◆ **Exercise**
Write out every line of the material as it stands, apart from the pictures.

START Recorded information

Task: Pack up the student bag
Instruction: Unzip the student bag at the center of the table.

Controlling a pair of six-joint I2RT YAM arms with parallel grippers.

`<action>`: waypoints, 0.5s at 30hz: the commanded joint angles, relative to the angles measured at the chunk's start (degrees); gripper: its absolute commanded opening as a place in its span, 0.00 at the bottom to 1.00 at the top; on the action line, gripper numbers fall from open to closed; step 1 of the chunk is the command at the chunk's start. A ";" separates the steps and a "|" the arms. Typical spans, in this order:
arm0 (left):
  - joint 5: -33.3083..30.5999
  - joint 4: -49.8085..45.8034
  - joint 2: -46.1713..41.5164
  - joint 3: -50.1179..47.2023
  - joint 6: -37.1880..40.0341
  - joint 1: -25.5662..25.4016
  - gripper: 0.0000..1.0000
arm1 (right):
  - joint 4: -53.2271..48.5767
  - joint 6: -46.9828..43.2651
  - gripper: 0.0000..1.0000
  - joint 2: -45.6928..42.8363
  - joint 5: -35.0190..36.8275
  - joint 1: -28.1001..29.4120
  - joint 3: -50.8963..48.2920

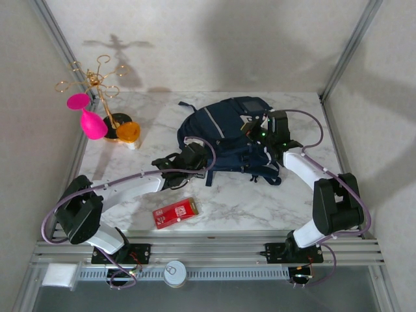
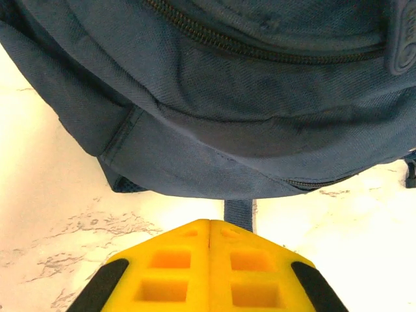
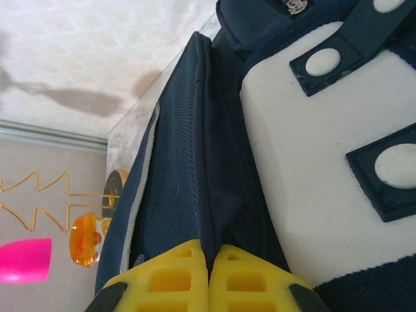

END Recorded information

◆ **Completed exercise**
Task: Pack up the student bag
Instruction: Unzip the student bag at the center of the table.

Controlling a pair of six-joint I2RT YAM arms with parallel grippers.

`<action>`: waypoints, 0.5s at 30hz: the commanded joint angles, relative to the angles measured at the chunk's start (degrees); gripper: its absolute commanded opening as a place in its span, 0.00 at the bottom to 1.00 at the top; on the action line, gripper numbers fall from open to closed; step 1 of the chunk is the command at the chunk's start. A ";" separates the steps and a "|" the arms. Typical spans, in this order:
arm0 (left):
  - joint 5: -33.3083..30.5999
  - joint 4: -49.8085..45.8034
  - joint 2: -46.1713..41.5164
  - joint 3: -50.1179..47.2023
  - joint 6: -37.1880..40.0341
  - joint 1: -25.5662..25.4016
  - gripper: 0.0000..1.0000
arm1 (right):
  - joint 4: -53.2271..48.5767
  - joint 6: -46.9828..43.2651
  - gripper: 0.0000..1.0000
  - joint 2: -45.6928..42.8363
  - joint 5: -35.0190..36.8275
  - joint 1: -28.1001..29.4120
  - joint 3: -50.8963..48.2920

No further response is needed.